The socioemotional selectivity theory (SST; Carstensen, 1993) is often used to explain age-related changes in emotion-cognition interactions. It suggests that older adults allocate more cognitive resources than younger adults to emotional and specifically to positive material to enhance their well-being (for a review, see Reed & Carstensen, 2012). For instance, Borg et al. (2011) interpreted a disruption of WM binding processes for negative relative to neutral items in line with the SST as evidence for older adults’ greater focus on emotion. However, the SST posits that an emotional bias in aging requires cognitive resources (e.g., Mather & Knight, 2005) and that it can be supplanted by specific task goals (Reed & Carstensen, 2012). Given that WM tasks target a limited capacity system (Baddeley, 2003; Baddeley & Hitch, 1974) and that they are usually associated with specific instructions, it is not clear whether results from the domain of WM can be interpreted within the SST. It is also unclear how impairments through negative items can be explained by a focus on emotional and particularly positive material in aging.

Instead, cognitive changes might explain the differential effects of negative emotion on WM performance in aging. Negative material is associated with greater informational value and cognitive cost than neutral or positive material (Ito, Larsen, Smith, & Cacioppo, 1998; Labouvie-Vief, 2003, 2009; Peeters & Czapinski, 1990), which could make its manipulation in WM more difficult. Given that aging is associated with limited cognitive resources (e.g., Braver & West, 2008; Phillips & Henry, 2008) and impairments in the ability to manipulate content in WM (Reuter-Lorenz & Sylvester, 2005), greater cognitive costs of negative items are more difficult to meet in aging. Moreover, tasks with anger-inducing stimuli might be particularly challenging for older adults: Difficulties to recognize angry expressions in aging were linked to changes in frontal and temporal brain areas and in neurotransmitters (Ruffman, Henry, Livingstone, & Phillips, 2008). Older adults were also found to report less anger in response to anger-eliciting stimuli relative to younger adults, whereas no changes were found for other negative emotions such as sadness (for a review, see Kunzmann, Kappes, & Wrosch, 2014). These changes might add to age-related difficulties in cognitive tasks with angry faces.

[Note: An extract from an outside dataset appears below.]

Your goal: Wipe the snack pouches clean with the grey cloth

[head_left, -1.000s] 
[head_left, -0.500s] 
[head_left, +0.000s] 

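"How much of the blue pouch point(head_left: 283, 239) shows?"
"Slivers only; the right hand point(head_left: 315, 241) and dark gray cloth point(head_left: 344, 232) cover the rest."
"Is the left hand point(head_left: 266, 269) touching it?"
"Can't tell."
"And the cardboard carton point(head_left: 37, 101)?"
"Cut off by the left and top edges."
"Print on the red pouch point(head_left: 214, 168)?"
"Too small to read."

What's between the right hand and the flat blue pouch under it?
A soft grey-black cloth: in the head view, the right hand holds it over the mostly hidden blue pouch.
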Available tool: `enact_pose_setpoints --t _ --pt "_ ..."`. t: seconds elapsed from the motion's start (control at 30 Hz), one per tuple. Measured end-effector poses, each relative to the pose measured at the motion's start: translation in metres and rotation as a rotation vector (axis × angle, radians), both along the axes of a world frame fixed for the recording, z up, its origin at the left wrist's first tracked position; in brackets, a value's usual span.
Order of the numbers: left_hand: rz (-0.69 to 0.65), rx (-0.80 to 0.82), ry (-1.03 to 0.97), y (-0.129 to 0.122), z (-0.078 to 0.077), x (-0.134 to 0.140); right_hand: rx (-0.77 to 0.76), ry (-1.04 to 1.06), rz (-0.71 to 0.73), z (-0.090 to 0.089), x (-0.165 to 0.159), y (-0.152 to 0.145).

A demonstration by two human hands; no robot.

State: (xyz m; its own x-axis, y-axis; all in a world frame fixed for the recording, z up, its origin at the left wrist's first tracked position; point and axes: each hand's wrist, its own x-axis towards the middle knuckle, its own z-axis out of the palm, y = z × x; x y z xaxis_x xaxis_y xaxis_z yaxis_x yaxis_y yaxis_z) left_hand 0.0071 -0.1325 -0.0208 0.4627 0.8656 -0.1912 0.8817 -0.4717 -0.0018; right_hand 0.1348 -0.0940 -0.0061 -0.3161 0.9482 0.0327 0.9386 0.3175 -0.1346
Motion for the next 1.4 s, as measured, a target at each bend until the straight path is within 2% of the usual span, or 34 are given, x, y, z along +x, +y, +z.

The present study assessed the effects of angry faces on WM updating, which is known to undergo age-related changes (e.g., De Beni & Palladino, 2004; Schmiedek, Li, & Lindenberger, 2009). The n-back task (Kirchner, 1958) was used, in which a sequence of items is presented one at a time. For each item, participants indicate whether it is the same (on match trials) or different (on nonmatch trials) as the one presented n trials earlier. The task requires flexible binding and unbinding of items and contexts (Oberauer, 2009; Szmalec, Verbruggen, Vandierendonck, & Kemps, 2011), as a set of n most recently presented items needs to be maintained while simultaneously processing new items and updating the set. After a response to the current item (i.e., probe), the former n-back target becomes irrelevant, the former n-1 back item becomes the new n-back target, and items within the n-back buffer are maintained as future targets (McElree, 2001). Thus, the effects of material that is relevant (i.e., probe, n-back target) or irrelevant (i.e., n-1 or n+1 lure) for the current trial (henceforth trial relevant and trial irrelevant) can be tested. Because relevance modulates the effects of emotion on cognition (Pessoa, 2009, 2017), considering trial-relevant and trial-irrelevant emotion can contribute to a more comprehensive understanding of how emotion-cognition interactions change with age.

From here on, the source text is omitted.